▶ What to produce
Repeat the listing that follows, character for character, minus the pictures.
- - - - - - -
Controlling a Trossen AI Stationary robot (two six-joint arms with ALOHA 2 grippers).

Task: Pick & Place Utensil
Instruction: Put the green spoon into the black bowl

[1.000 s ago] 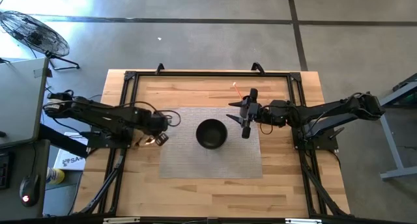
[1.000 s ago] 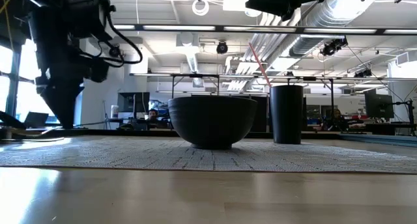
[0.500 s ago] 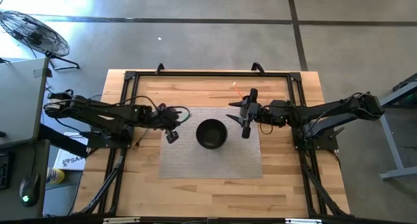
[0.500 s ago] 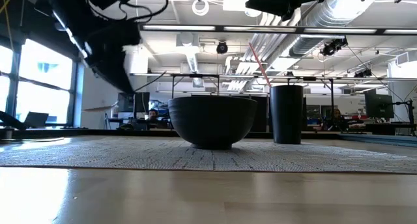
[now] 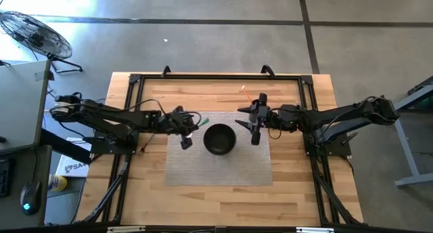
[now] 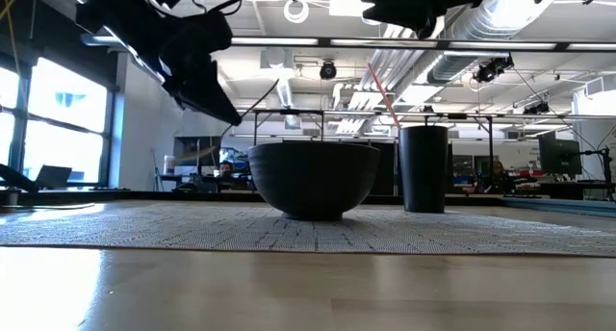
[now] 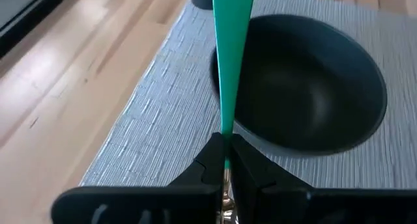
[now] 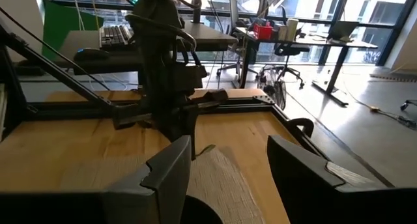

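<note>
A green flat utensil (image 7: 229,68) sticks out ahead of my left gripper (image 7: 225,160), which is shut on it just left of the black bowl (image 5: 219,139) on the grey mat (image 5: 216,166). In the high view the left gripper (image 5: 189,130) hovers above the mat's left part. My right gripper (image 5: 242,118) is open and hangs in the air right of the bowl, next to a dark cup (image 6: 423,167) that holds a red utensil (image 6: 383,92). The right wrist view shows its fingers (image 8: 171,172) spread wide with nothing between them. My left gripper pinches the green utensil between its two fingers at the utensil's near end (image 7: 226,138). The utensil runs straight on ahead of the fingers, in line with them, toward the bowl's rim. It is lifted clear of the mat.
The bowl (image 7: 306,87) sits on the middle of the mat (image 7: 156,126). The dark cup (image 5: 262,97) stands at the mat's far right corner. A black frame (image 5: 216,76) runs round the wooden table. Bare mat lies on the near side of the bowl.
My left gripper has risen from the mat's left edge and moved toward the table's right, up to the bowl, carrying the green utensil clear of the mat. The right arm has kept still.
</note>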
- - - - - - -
▶ Result of the exercise
Controlling a Trossen AI Stationary robot (two six-joint arms with ALOHA 2 grippers).

Task: Pick & Place Utensil
Instruction: Put the green spoon into the black bowl

[1.000 s ago] 
[1.000 s ago] 
[0.500 s ago] 
[0.500 s ago] 
[now] 
[now] 
[now] 
[now] 

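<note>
A green flat utensil (image 7: 229,68) sticks out ahead of my left gripper (image 7: 225,160), which is shut on it just left of the black bowl (image 5: 219,139) on the grey mat (image 5: 216,166). In the high view the left gripper (image 5: 189,130) hovers above the mat's left part. My right gripper (image 5: 242,118) is open and hangs in the air right of the bowl, next to a dark cup (image 6: 423,167) that holds a red utensil (image 6: 383,92). The right wrist view shows its fingers (image 8: 171,172) spread wide with nothing between them. My left gripper pinches the green utensil between its two fingers at the utensil's near end (image 7: 226,138). The utensil runs straight on ahead of the fingers, in line with them, toward the bowl's rim. It is lifted clear of the mat.
The bowl (image 7: 306,87) sits on the middle of the mat (image 7: 156,126). The dark cup (image 5: 262,97) stands at the mat's far right corner. A black frame (image 5: 216,76) runs round the wooden table. Bare mat lies on the near side of the bowl.
My left gripper has risen from the mat's left edge and moved toward the table's right, up to the bowl, carrying the green utensil clear of the mat. The right arm has kept still.
</note>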

This finishes the answer to the exercise.